Commenting on the story: SA lifts COVID restrictions as variant fears ease
My wife and I returned to Adelaide from a ten day stay in Canberra on Monday and were immediately required to undertake 14 days home quarantine.
This despite there having been no COVID-19 cases in Canberra for almost a year and both of us having had our Astra Zeneca vaccinations (both for me and my wife’s second due this week). We’ve both returned negative on our days one and five tests but are told we have to complete the 14 days. Absurd. – Rob Brennan
While it’s understandable and commendable that South Australia is taking a risk-averse approach to COVID-19, it’s a frustration to those of us in regional NSW that SA, alone amongst states, treats entire states as hotspots rather than just the cities or areas with cases.
One of my kids is at uni in Adelaide, and came home for the holidays the day before SA’s border restrictions were imposed. As a result of SA’s all-or-nothing approach, they are now going to have to head back two weeks early to get quarantined in their college room, despite having spent their time in NSW over 500km from the nearest recent case of COVID.
If South Australia is considering relaxing quarantine requirements for those who have been in cities with recent COVID cases such as Darwin, Perth Brisbane and Melbourne, then it would be great if they could take the same approach for regional NSW, which has been COVID free for much longer than any of those (and indeed, for far longer than Adelaide!).
We’ve never had local transmission in our area, and our last local case (a local who caught COVID in Sydney) was 15 months ago. There are more people in regional NSW than in South Australia, and it makes no sense to treat that huge area as a mere extension of Sydney. – John Kramer
Exemptions given to football teams coming here from places with active Covid, cases but you cannot come to SA from the ACT where there hasn’t been a case of community transmission in over 12 months – this makes no sense.
Sporting teams are not special, they cannot be counted on to follow the rules. Same that someone visiting Cairns has to quarantine on return even though they are far away from Brisbane. Direct flights from unaffected areas would be an easy solution and fairer for all concerned.
The type of restrictions being used in other states restricting entry from specific zones needs to be used. Making restrictions less onerous is better for the people and the economy and might bring us more tourists. – Sandra Matthews
After seven years away it’s Day 14 of Quarantine, and, in the hands of the very obliging and supportive Pullman staff and the assigned SA health workers, some random thoughts on the Covid state of play.

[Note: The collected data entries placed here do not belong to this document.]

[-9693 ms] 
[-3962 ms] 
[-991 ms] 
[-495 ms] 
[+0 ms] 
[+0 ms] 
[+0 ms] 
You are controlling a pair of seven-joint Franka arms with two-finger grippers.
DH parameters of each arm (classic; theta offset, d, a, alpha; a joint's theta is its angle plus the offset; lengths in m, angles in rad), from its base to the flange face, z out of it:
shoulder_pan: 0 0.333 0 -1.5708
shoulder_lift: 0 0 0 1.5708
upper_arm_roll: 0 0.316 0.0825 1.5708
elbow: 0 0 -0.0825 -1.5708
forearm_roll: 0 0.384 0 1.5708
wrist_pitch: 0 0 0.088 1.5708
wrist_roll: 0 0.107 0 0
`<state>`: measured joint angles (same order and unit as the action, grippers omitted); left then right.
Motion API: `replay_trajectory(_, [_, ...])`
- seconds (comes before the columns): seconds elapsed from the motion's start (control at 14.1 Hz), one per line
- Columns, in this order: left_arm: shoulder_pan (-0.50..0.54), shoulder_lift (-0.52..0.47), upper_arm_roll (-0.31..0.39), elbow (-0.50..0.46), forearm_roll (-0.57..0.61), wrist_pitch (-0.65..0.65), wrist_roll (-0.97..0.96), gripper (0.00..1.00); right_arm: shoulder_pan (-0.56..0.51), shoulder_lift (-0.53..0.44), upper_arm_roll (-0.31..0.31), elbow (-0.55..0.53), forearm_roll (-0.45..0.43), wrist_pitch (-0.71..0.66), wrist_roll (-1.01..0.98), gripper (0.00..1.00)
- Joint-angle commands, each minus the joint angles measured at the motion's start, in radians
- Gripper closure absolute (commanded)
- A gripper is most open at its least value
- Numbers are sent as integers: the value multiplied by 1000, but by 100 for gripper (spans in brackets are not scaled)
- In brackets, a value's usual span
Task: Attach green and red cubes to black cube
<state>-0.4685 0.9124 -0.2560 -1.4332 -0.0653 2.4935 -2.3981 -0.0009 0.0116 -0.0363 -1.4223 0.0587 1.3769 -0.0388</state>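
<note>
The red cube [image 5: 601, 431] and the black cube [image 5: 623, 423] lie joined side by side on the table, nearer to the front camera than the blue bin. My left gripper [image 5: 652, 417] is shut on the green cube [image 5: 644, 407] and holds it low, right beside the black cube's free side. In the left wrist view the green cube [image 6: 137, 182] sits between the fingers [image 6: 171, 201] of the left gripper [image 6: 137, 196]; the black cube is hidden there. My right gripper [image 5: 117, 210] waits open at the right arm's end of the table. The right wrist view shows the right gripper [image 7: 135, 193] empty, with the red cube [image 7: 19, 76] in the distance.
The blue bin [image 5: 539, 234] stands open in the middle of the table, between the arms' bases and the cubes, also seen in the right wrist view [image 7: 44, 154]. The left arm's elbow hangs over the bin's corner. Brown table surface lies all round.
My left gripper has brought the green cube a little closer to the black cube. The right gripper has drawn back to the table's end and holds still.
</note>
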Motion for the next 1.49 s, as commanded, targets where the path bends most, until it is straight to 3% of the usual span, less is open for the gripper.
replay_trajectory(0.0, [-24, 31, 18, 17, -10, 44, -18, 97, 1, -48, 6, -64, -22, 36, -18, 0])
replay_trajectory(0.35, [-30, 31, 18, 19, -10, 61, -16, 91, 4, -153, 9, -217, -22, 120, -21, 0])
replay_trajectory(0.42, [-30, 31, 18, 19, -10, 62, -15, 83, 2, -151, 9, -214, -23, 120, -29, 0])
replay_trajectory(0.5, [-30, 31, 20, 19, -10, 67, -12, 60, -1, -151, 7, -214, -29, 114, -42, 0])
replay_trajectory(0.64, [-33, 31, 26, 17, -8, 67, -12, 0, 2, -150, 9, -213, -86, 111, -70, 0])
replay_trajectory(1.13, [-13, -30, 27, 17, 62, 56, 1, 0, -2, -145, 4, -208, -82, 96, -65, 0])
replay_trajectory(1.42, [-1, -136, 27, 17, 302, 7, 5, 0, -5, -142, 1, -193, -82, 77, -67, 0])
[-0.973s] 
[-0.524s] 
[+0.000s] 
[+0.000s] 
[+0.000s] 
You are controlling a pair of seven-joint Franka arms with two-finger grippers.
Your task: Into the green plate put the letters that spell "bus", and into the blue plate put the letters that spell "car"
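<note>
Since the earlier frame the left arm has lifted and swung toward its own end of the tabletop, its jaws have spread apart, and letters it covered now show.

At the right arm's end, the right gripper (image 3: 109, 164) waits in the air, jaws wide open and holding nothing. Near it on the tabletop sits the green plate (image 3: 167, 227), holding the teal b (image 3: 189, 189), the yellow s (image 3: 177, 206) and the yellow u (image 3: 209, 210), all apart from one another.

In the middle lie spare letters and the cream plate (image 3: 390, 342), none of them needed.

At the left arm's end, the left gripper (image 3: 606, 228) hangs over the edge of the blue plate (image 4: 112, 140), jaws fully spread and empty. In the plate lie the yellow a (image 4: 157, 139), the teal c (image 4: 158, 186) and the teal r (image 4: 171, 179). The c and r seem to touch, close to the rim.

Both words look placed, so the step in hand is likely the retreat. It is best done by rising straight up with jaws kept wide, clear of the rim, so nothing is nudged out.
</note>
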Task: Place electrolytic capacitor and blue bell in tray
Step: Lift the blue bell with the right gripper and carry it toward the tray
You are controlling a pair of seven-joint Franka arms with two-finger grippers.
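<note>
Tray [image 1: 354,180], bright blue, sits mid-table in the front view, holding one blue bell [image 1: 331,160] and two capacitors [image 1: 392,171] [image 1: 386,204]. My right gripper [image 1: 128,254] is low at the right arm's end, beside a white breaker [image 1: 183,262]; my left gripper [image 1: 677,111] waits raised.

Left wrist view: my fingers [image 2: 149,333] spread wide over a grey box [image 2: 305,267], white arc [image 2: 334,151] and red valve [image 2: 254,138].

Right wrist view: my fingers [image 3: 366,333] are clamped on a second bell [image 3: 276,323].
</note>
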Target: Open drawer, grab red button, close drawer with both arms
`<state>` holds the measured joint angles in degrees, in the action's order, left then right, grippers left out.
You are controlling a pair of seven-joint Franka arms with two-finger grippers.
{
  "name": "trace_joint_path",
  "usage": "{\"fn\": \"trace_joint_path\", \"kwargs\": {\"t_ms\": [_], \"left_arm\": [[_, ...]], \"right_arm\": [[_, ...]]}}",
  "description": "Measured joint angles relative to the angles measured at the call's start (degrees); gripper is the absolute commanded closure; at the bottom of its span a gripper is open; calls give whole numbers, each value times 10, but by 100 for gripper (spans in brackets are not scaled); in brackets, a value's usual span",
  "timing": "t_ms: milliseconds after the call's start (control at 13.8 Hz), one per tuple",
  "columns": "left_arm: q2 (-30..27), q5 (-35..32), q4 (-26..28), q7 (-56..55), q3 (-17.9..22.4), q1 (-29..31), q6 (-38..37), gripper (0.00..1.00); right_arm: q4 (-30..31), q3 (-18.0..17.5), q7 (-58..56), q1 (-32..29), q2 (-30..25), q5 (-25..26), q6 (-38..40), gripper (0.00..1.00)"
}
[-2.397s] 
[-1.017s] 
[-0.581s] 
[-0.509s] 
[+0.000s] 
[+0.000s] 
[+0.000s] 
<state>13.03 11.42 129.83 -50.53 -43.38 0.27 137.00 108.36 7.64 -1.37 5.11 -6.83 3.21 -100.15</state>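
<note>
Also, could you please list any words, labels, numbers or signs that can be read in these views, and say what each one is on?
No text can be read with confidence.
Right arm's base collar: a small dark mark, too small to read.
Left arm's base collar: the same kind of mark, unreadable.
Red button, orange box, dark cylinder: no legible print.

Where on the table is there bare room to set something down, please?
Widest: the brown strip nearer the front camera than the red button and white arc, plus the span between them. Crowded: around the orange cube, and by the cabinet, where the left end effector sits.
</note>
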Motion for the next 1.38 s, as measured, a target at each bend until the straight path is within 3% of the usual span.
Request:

The process for Aussies overseas returning is a complete and utter shambles. There is no such thing as a queue. For a Prime Minister who has repeatedly invoked the “queue-jumping” charge against asylum seekers, it beggars belief that there is no orderly system for returnees.
Genuine returnees have every right to be pissed off after packing, ending rentals, giving employment notice (some taking kids out of their overseas schools) and then being bumped off flights and stranded, only to learn about others going in and out.
If DFAT actually cared, they could easily put up a booking system with week-by-week slots; all in about five minutes. If every school in the country can do this for every term, booking slots for parent teacher nights, it can’t be that difficult.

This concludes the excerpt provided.